#### Brief
Copy out exactly the lines from the start of the data to the line containing "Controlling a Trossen". Include both.

#### Supplied data
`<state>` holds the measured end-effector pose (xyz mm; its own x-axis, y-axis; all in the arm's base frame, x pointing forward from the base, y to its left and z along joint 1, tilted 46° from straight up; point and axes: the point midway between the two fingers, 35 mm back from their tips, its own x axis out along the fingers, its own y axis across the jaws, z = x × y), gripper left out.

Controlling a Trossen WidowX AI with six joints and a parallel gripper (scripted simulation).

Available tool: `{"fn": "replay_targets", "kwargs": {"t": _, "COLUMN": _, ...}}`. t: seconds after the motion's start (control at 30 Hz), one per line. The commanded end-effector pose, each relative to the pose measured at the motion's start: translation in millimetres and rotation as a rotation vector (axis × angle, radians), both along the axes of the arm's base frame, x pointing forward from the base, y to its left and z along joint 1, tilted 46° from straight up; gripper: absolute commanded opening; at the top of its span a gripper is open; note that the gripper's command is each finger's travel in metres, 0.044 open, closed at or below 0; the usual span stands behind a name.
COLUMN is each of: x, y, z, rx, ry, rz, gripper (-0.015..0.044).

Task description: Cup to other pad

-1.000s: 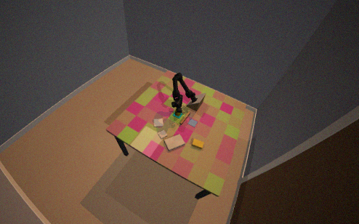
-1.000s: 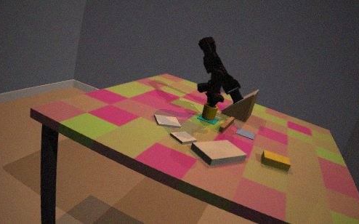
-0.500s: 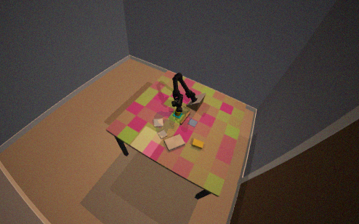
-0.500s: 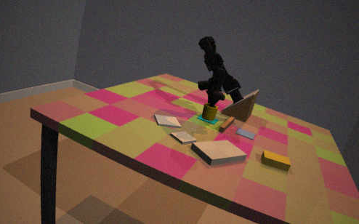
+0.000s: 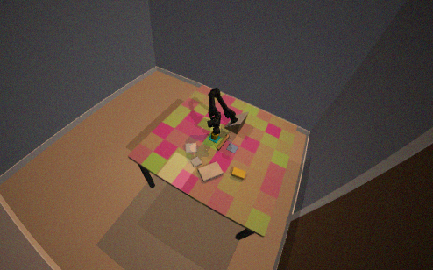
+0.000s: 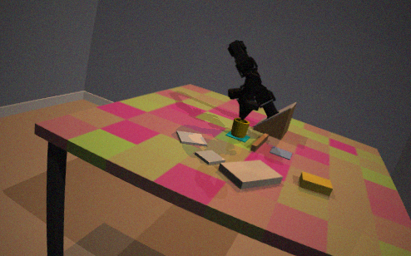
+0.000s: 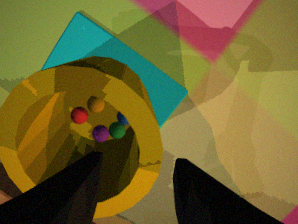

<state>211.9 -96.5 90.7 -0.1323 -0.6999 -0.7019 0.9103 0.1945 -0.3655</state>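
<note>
The yellow cup [image 5: 215, 136] [image 6: 239, 128] [image 7: 142, 180] stands upright on the teal pad [image 6: 245, 139] [image 7: 80, 35]. In the wrist view, several marbles, including a red one [image 7: 79, 115] and a green one [image 7: 117, 130], lie inside on its bottom. My gripper [image 6: 242, 118] [image 7: 138, 165] is partly open and empty, just above the cup's rim. In the wrist view one fingertip overlaps the cup's mouth and the other shows outside the rim. A flat blue-grey pad [image 5: 232, 147] [image 6: 281, 152] lies to the right of the teal one.
An orange-brown bar [image 5: 223, 142] [image 6: 259, 142] lies between the two pads. A tilted brown panel [image 5: 238, 123] [image 6: 280, 120] stands behind them. Two small pale tiles [image 6: 191, 137] [image 6: 210, 156], a larger pale block [image 6: 251, 172] and a yellow block [image 6: 315, 183] lie towards the front.
</note>
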Motion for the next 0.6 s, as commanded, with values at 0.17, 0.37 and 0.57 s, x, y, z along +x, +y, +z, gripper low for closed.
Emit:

#### Written answer
`<state>` holds the measured end-effector pose (xyz mm; its own x-axis, y-axis; all in the arm's base frame, x pointing forward from the base, y to its left and z along joint 1, tilted 46° from straight up; point and axes: the point midway between the two fingers, 35 mm back from their tips, its own x axis out along the fingers, its own y axis across the jaws, z = x × y), gripper left out.

Controlling a Trossen WidowX AI with six joints and a parallel gripper (scripted simulation).

No additional output will be generated.